I've lived in many places, including Colorado, and let me tell you – drivers
are shitty everywhere :)

------
vlunkr
That chart has sections for both "Any Legal Drug" and "Any Illegal Drug", and
both bars are barely visible. Are they claiming that all drugs, legal or not,
don't affect driving?? Because that would be an incredibly stupid claim.

------
breatheoften
Are there any ways to directly measure impairment rather than using chemical
trace detection as a proxy for the affect?

Maybe a driver could take a short impairment test on their cellphone or in car
computer prior to starting their drive -- if they pass the test then they
would have an argument against impairement should they become subsequently
involved in an accident... If they fail the test and drive anyway then there's
an even stronger argument that they made an irresponsible decision for which
they must take responsibility.

------
samsonradu
I was watching a documentary the other day about life in a Delhi prison and I
was thinking to myself if there's the slightest possibility for me to ever end
up in prison for one reason or another, considering of course that I don't
have the slightest intention of committing a felony.
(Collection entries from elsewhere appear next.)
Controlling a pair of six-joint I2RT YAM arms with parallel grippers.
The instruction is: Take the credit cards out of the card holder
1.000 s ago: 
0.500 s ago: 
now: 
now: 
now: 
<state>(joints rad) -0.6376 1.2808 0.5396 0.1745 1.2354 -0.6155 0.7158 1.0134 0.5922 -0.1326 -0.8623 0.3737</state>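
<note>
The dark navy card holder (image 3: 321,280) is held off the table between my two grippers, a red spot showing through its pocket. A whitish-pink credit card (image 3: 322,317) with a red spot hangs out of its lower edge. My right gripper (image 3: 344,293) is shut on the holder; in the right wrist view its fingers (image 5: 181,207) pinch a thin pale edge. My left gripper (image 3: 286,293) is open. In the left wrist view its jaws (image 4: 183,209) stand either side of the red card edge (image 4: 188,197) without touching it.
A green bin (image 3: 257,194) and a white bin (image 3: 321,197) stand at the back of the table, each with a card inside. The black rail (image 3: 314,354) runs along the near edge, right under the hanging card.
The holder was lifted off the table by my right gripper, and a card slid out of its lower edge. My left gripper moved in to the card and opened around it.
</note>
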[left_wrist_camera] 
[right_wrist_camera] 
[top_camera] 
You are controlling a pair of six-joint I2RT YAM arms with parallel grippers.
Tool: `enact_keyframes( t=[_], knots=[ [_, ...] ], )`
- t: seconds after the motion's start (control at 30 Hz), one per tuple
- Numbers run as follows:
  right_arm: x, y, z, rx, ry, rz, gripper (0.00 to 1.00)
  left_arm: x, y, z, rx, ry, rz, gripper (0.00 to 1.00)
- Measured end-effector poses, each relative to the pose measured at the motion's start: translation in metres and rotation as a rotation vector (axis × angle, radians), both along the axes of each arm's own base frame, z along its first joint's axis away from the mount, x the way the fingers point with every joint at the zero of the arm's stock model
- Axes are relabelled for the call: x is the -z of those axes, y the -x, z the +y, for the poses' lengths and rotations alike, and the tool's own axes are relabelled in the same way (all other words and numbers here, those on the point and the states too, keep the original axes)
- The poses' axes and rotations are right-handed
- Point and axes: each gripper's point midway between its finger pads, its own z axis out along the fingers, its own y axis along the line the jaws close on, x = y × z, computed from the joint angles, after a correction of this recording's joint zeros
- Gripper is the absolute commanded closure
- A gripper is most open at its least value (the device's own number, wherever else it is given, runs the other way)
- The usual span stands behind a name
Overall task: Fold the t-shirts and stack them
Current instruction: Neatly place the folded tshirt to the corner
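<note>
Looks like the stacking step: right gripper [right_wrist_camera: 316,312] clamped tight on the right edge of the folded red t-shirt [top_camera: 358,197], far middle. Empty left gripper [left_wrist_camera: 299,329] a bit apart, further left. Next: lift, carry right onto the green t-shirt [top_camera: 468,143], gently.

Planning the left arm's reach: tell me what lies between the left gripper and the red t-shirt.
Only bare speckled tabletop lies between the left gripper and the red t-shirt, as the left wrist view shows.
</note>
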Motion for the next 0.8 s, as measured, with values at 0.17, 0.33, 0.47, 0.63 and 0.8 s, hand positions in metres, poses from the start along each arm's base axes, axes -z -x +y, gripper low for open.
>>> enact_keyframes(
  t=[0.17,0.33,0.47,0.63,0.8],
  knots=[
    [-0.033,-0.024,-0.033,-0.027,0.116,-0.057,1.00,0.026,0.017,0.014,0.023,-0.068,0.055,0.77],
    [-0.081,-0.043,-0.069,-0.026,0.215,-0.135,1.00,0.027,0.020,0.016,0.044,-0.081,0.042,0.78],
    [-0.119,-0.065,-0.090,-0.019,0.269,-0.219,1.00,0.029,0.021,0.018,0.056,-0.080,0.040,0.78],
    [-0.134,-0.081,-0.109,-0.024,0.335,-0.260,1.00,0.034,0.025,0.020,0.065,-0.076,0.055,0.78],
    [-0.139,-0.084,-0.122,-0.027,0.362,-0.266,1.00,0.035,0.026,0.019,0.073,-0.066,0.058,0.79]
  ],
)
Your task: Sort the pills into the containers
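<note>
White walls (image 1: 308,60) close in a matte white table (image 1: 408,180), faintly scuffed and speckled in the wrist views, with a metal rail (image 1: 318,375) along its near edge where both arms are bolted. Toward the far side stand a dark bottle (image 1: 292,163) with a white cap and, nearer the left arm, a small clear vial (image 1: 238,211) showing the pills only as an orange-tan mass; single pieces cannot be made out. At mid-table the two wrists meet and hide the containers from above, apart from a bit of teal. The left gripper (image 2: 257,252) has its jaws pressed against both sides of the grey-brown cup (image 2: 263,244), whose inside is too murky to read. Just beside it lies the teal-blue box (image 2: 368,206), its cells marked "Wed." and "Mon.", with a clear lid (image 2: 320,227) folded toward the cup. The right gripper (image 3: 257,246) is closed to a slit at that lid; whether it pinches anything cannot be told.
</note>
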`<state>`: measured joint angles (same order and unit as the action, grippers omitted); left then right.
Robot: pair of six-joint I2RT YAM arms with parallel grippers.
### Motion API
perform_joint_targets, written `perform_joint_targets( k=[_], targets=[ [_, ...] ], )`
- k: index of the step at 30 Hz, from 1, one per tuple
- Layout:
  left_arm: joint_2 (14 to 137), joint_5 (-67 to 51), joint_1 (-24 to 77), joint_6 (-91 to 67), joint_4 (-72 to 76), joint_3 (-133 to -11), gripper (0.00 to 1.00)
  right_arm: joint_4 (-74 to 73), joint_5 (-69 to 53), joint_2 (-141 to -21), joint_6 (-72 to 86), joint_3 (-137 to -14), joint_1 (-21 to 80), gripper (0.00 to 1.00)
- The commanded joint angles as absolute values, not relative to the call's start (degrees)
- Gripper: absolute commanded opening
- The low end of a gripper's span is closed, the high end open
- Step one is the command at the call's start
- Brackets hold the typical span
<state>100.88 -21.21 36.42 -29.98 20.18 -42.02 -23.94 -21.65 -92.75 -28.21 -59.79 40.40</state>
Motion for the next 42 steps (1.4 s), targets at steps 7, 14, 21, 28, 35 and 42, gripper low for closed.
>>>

Then I realized that a
driving mistake has the best odds of causing such a thing. It's crazy how many
don't take such a high-responsibility task seriously, texting, drinking,
smoking while driving.

------
green_lunch
It's studies like this that have caused people in my city to support legally
driving while high. I've seen so many people that somehow think there is no
effect on driving skills.

I'm all for legalization, but I will not support the potential of endangering
other people.

------
skuunk1
The title seems misleading. People with marijuana in their bloodstream !=
stoned drivers. Marijuana use is detectable for a long time past the point of
impairment and the data only reflects that they HAVE used marijuana vs being
stoned at the point of driving.

Maybe instead of breathalysers and drug detection kits we should have
standardised attention/reaction tests to determine if someone is safe to drive
(you could probably even run them on a tablet). This would also weed out (pun
intended) tired drivers.

------
zymhan
This is from February of 2015. Nothing about this data is new anymore.

------
brickmort
> Stoned drivers are _less dangerous_ than drunk ones

------
slipperyp
KIRO TV in Seattle did a small test of impairment on a closed course with
participants using varying amounts of marijuana a few years ago around the
time Washington voters were choosing to legalize pot and found similar
results:

[http://www.kiro7.com/news/stoned-drivers-hit-test-
course/139...](http://www.kiro7.com/news/stoned-drivers-hit-test-
course/139144424)

------
jacquesm
The only valid comparison is with a driver that is sober.

------
_dark_matter_
I wonder if, as public perception changes on the issue, stoned drivers will be
in even less accidents as their own perception changes - i.e. "I'm high on
cannabis, but that doesn't impair driving, so my own driving isn't impaired",
and thus they drive better. Compared to before, "I'm high, high drivers are
bad drivers, so my own driving is impaired".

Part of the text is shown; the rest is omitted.